"River" is barely a Christmas song, despite opening with the lyrics "It's comin' on Christmas, they're cutting down trees, they're putting up reindeer and singing songs of joy and peace," sung to a mournful off-key variation of "Jingle Bells" (which itself isn't necessarily a Christmas song, either). Although Mitchell recorded "River" in 1971, it didn't take off as a holiday standard until Linda Ronstadt covered it in her album "Merry Little Christmas" in 2000.
Still . . . It has everything I look for in a Christmas song. Melancholy. Nostalgia. Lamenting lost love. Longing for simpler times in a different place with deeper roots.

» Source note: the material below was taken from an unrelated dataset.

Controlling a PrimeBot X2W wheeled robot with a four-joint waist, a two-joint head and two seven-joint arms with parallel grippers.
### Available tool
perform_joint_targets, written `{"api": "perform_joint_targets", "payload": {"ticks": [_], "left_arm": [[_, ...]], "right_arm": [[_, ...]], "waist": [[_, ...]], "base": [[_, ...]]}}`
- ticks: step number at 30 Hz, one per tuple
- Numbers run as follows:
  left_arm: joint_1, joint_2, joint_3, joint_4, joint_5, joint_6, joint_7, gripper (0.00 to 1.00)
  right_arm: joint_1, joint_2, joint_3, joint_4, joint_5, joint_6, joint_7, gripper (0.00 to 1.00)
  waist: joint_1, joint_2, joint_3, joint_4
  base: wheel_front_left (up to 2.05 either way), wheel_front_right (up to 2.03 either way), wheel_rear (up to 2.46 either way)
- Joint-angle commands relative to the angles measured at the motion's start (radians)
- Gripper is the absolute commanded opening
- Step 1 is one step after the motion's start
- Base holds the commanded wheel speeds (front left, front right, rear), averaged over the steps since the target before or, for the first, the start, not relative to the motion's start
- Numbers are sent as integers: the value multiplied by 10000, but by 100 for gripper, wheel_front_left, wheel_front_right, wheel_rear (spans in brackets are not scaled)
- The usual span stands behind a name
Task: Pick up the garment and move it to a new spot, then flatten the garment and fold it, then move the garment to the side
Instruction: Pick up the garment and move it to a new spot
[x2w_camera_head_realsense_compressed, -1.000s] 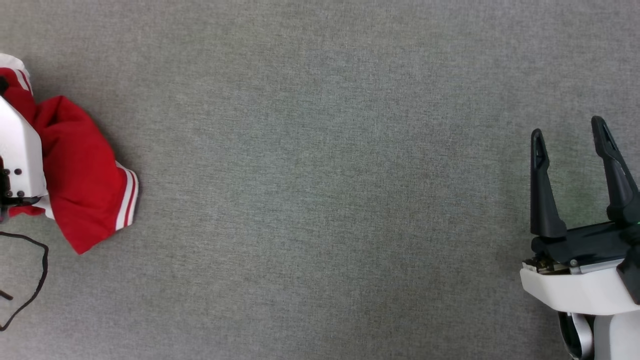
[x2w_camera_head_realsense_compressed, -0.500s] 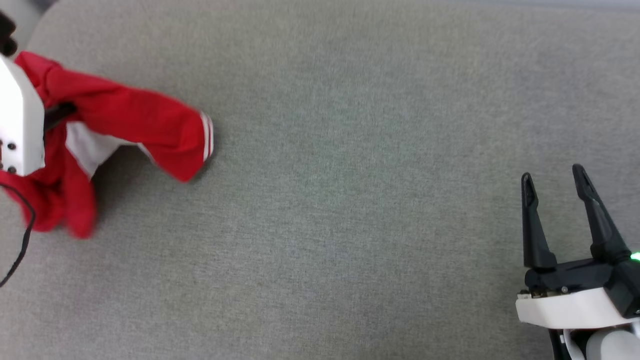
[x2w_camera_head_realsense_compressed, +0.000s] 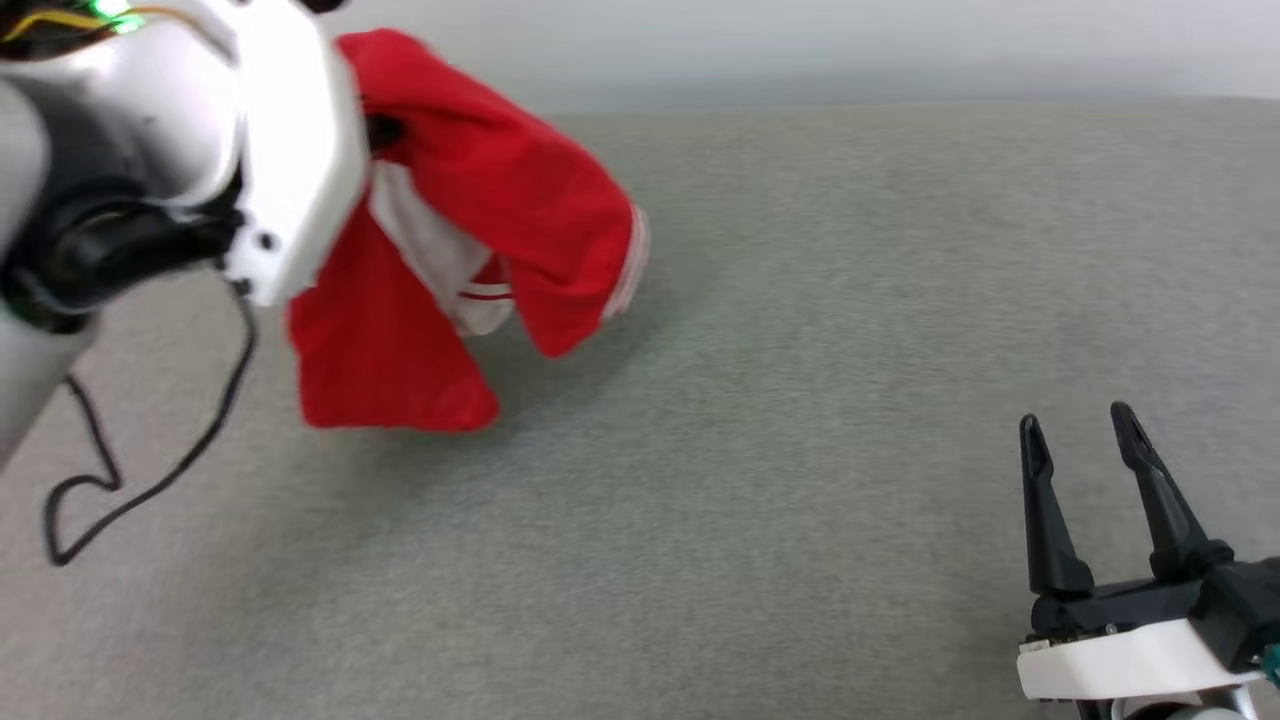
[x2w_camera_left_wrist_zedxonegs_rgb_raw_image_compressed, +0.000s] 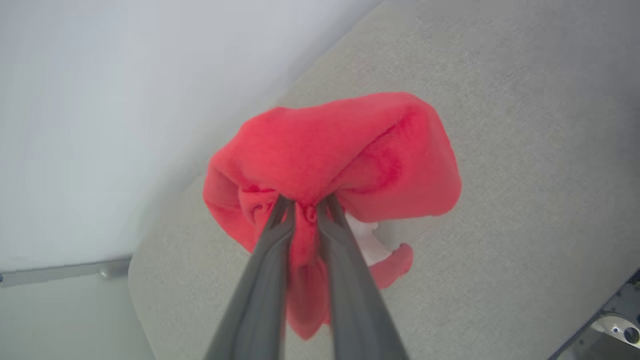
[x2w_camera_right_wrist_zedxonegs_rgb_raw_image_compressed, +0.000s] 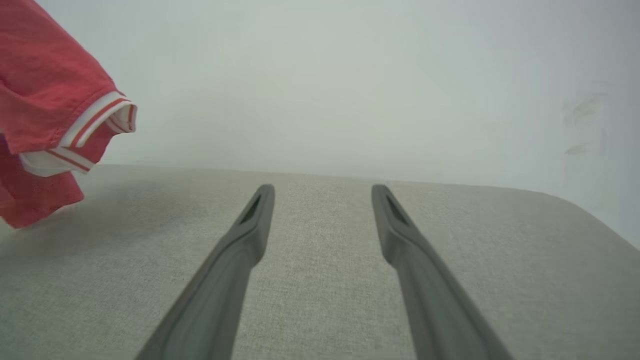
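- A table (x2w_camera_head_realsense_compressed: 800, 400) covered in grey woven cloth is shown before a pale, bare wall (x2w_camera_right_wrist_zedxonegs_rgb_raw_image_compressed: 350, 75). One rounded corner of the table is seen in the left wrist view.
- The garment (x2w_camera_head_realsense_compressed: 480, 200) is held bunched in the air over the far left part of the table, close to its back edge. A soft shadow is cast on the cloth below it. Whether its lowest fold touches the table cannot be told.
- The left jaws are seen nearly closed in the left wrist view, pinching a thick tuck of red fabric between them. In the head view they are hidden behind the white left arm (x2w_camera_head_realsense_compressed: 290, 140).
- The right jaws are spread wide with nothing between them. They are held low over the near right part of the table, well apart from the garment.
- The step in hand is judged to be the first one: the garment is picked up and being carried to a new spot. Nothing is flattened or folded yet.
- The next move would call for the garment to be lowered onto the open middle of the table and let go. As it hangs from a single pinch, it would likely land in a heap and need spreading.
- The garment looks soft and limp: mostly red, with a white panel (x2w_camera_head_realsense_compressed: 430, 240) showing inside the folds and striped trim (x2w_camera_right_wrist_zedxonegs_rgb_raw_image_compressed: 95, 120) in red and white along one edge. No lettering can be made out.
- A loose black cable (x2w_camera_head_realsense_compressed: 150, 480) hangs below the left arm.
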Motion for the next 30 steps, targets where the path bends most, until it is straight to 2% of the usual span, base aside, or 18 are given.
{"api": "perform_joint_targets", "payload": {"ticks": [1,7,13,18,24,30], "left_arm": [[-318,-240,-225,-94,-67,25,60,0],[-1080,-1047,-1075,-217,-288,24,52,0],[-1316,-1525,-2104,105,-502,25,-181,0],[-949,-1488,-3104,489,-589,25,-503,0],[-218,-1323,-4320,1182,-712,24,-1071,0],[694,-1421,-4822,1649,-807,23,-1308,0]], "right_arm": [[122,-5,1,40,64,-7,-22,100],[252,-2,6,122,208,-7,-22,100],[134,-2,-61,39,355,-7,-20,100],[-96,-3,-63,-70,405,-5,-20,100],[-400,-1,-93,-145,386,-5,-20,100],[-632,-3,-46,-135,282,-5,-20,100]], "waist": [[0,-1,-340,-688],[0,-1,-367,-1504],[0,-1,58,-2155],[0,-1,676,-2407],[0,-1,1310,-2394],[0,-1,1547,-2233]], "base": [[0,0,0],[0,0,0],[0,0,0],[0,0,0],[0,0,0],[0,0,0]]}}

When she wrote "River," Mitchell was a Canadian transplant living in Los Angeles. Aside from being an emotionally raw break-up song, "River" has a deep undercurrent of homesickness, too. I relate. I lived my childhood in South Dakota, where we had prodigious snowfall and really did skate on frozen ponds. Then I moved to a part of northern California where it never snows. It's not quite as dramatic as the contrast between Mitchell's hometown of Saskatoon, Saskatchewan and sunny southern California, but every winter I get wistful. Christmas just isn't Christmas to me if you can go outdoors in a short-sleeved shirt.
More than 400 other artists have recorded versions of "River," and Rolling Stone magazine ranked it number 247 on its list of "500 Best Songs of All Time." Plus: it's Joni Mitchell. Hard to go wrong.